163	   The proxy MAY use any additional information contained in the call
164	   request to recognize additional numbers as emergency numbers.  Such
165	   information includes the Mobile Country Code and the Mobile Network
166	   Code for 3GPP devices or country information in location information
167	   available about the call.

169	5.  Alternative Approaches Considered

171	   The "sos" SIP URI reserved user name proposed here follows the
172	   convention of RFC 2142 [RFC2142] and the "postmaster" convention
173	   documented in RFC 2822 [RFC2822].  The approach has the advantage
174	   that only the home proxy for a user needs to understand the
175	   convention and that the mechanism is likely backwards-compatible with
176	   most SIP user agents, with the only requirement that they have to be
177	   able to generate alphanumeric URLs.  One drawback is that it may
178	   conflict with locally assigned addresses of the form "sos@domain".
179	   Also, if proxies not affiliated with the domain translate the URL,
180	   they violate the current SIP protocol conventions.
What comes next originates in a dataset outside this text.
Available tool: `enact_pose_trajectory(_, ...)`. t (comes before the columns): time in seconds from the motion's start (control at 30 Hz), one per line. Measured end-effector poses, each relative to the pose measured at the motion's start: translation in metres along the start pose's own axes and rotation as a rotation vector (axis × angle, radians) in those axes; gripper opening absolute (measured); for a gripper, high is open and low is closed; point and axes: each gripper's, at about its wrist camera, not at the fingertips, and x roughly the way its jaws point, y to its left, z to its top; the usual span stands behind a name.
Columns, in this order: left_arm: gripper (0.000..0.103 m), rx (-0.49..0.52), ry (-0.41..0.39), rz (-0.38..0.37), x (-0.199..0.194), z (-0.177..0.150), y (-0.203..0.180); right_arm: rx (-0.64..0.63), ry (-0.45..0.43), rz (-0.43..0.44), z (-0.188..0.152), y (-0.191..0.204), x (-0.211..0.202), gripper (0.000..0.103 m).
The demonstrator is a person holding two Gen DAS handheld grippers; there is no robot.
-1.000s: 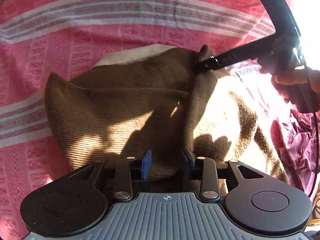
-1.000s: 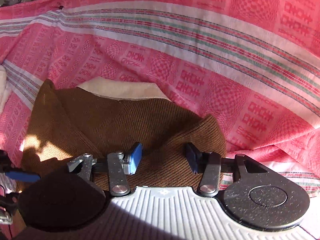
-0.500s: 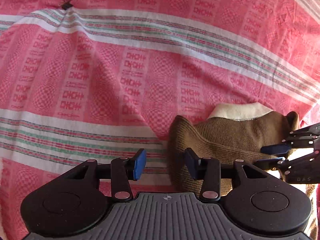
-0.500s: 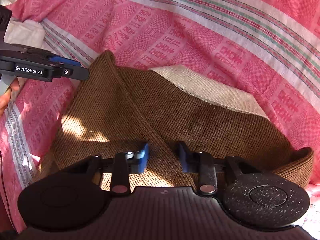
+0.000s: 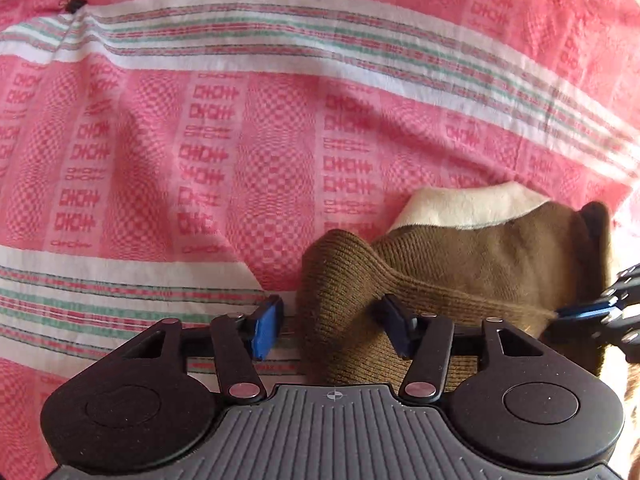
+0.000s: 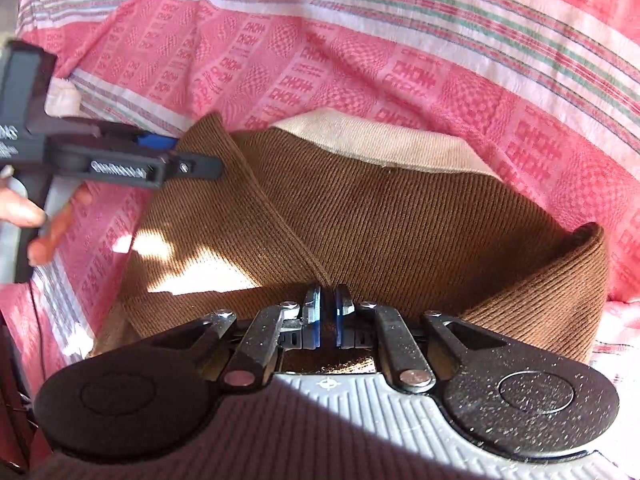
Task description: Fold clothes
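A brown knit garment (image 6: 400,216) with a cream inner edge (image 6: 376,140) lies partly folded on the pink patterned bedsheet (image 6: 360,48). My right gripper (image 6: 327,312) is shut on a fold of its near edge. My left gripper (image 5: 332,330) is open, its jaws standing on either side of the garment's raised left corner (image 5: 340,272), not closed on it. The left gripper also shows in the right wrist view (image 6: 176,156) at the garment's far left corner. The right gripper's fingertips (image 5: 592,312) show at the right edge of the left wrist view.
The pink sheet with white, green and red stripes (image 5: 280,40) covers the whole surface around the garment. A hand (image 6: 44,216) holds the left gripper's handle. A white cloth patch (image 6: 64,96) lies at the far left.
My right gripper has closed on the garment's near edge. My left gripper has moved in so that the garment's left corner sits between its open jaws.
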Motion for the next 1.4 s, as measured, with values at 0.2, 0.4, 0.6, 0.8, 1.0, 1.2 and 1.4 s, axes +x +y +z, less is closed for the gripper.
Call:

182	   There are a number of possible alternatives, each with their own set
183	   of advantages and problems:

185	   tel:NNN;context=+C This approach uses tel URIs [RFC3966].  Here, NNN
186	      is the national emergency number, where the country is identified
187	      by the context C. This approach is easy for user agents to
188	      implement, but hard for proxies and other SIP elements to
189	      recognize, as it would have to know about all number-context
190	      combinations in the world and track occasional changes.  In
191	      addition, many of these numbers are being used for other services.
192	      For example, the emergency number in Paraguay (00) is also used to
193	      call the international operator in the United States.  A number of
194	      countries, such as Italy, use 118 as an emergency number, but it
195	      also connects to directory assistance in Finland.
196	   tel:sos This solution avoids name conflicts, but is not a valid "tel"
197	      [RFC3966] URI.  It also only works if every outbound proxy knows
198	      how to route requests to a proxy that can reach emergency services
199	      since tel URIs.  The SIP URI proposed here only requires a user's
200	      home domain to be appropriately configured.
201	   urn:service:sos A related document [I-D.schulzrinne-sipping-service]
202	      defines a URN for identifying services, such as emergency calling.
203	      This solution fits most cleanly into the overall URI architecture,
204	      can support a variety of protocols beyond SIP and avoids
205	      dependencies on the home domain, but, like the tel URI solution
206	      above, also requires that every outbound proxy can resolve this
207	      URN and can route calls accordingly.  Alternatively, the end
208	      system has to be configured with a suitable URN-resolving proxy,
209	      e.g., in its home domain.

211	   SIP URI user parameter: One could create a special URI, such as "aor-
212	      domain;user=sos".  This avoids the name conflict problem, but
213	      requires mechanism-aware user agents that are capable of emitting
214	      this special URI.  Also, the 'user' parameter is meant to describe
215	      the format of the user part of the SIP URI, which this usage does
216	      not do.  Adding other parameters still leaves unclear what, if
217	      any, conventions should be used for the user and domain part of
218	      the URL.  Neither solution is likely to be backward-compatible
219	      with existing clients.
220	   Special domain: A special domain, such as "sip:fire@sos.int" could be
221	      used to identify emergency calls.  This has similar properties as
222	      the "tel:sos" URI, except that it is indeed a valid URI.  To make
223	      this usable, the special domain would have to be operational and
224	      point to an appropriate emergency services proxy.  Having a
225	      single, if logical, emergency services proxy for the whole world
226	      seems to have undesirable scaling and administrative properties.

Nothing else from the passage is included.